The new and nowadays often used expression Sponge Citydescribes a complex city construction concept to directly contribute to lowering climate change impacts. A well-planned sponge city prevents flooding as well as overheating of urban areas. Whereas increasingly frequent flooding directly destroys the environment and the homes of its inhabitants, overheated urban areas are having heavy effects on global warming and therefore indirectly lead to even more flooding or droughts of other areas. Measures like rainwater retention, infiltration, evaporation and the use of permeable surfaces are effective elements of Sponge Cities.
The use of or shift to permeable surfaces is considered as the most favorable measure against urban warming and flooding. By avoiding water impermeable surfaces, rainwater can sweep away where it falls or in the immediate surroundings. This prevents the water from accumulating and effectively reduces the volumes that are removed by the sewage system. Ground-sealing surfaces are the main cause for overheated urban areas and flooding.
There surely are several areas, where the use of permeable surfaces is no option to infiltrate water to the ground – for example on roofs, balconies or in high-traffic polluted areas such as petrol stations or airports. In such cases or other areas, where high expanses of impermeable paving are used, rainwater retention is the method of choice. Retention systems can be used as an ‘end-of-pipe’ solution, but are more efficient if installed directly at the location of rainfall to relieve not only the surrounding waters but also the local sewer system. In this way rainwater retention solutions are directly reducing peak flows of any kinds of heavy rain event.
Another solution to drain occurring rainwater is to infiltrate it directly to the ground. This might be achieved through any kinds of permeable floor coverings or surfaces. The advantage is that rainfall directly contributes to the area where nature intended it to sweep away. Therefore, rainwater infiltration somehow reequalises the imbalance of our rainwater cycle, which was negatively impacted by human’s lifestyle for decades. Moreover, infiltration areas tend to cool down the city as the soil or surface will be soaked by water after rainfall. However, it also has its limits: Cities are only able to directly infiltrate clean rainwater to the ground soil. Polluted water needs to be cleaned first before it can be drained away in order to not harm the environment through other channels.

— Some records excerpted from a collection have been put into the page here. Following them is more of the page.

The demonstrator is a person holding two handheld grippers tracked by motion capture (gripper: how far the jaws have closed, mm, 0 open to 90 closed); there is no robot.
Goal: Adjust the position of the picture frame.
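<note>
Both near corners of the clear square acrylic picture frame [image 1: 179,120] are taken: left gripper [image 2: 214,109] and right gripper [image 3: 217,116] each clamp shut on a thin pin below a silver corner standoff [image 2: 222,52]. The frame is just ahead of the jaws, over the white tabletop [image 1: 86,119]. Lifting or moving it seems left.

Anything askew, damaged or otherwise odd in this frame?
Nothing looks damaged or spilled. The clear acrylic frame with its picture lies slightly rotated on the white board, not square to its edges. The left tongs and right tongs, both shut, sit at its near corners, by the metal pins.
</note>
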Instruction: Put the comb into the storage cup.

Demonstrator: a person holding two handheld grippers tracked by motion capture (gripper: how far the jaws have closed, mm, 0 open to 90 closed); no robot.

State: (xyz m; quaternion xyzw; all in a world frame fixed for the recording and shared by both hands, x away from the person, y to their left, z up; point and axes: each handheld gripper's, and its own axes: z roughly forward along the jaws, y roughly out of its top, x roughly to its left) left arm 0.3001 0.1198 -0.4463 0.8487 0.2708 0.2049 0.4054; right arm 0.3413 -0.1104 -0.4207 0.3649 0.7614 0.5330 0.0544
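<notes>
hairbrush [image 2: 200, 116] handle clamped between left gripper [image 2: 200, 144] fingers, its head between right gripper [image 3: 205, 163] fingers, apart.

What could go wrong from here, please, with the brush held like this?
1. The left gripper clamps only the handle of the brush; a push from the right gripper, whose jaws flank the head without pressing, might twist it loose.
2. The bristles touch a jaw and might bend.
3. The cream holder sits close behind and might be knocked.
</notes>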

The most famous way for increasing the evaporation performance of a city is the integration of so-called Green Roofs and Green Walls, which simply means to cultivate living plants on roofs and walls. This concept even has several beneficial effects against climate change effects. On the one hand, since plants will cover most of the building’s surface, and plants retain heat much less effectively than stone, glass or other building materials, they instantly prevent the building from heating up in the sun. On the other, plants will lower the overall temperature by evaporation. Another aspect is that plants are using and capturing rainwater. They therefore help to first absorb the falling water before slowly releasing excessive portions to its next destination. A last beautiful effect of green roofs and walls is that they are positively influence air conditions and climate of the city itself.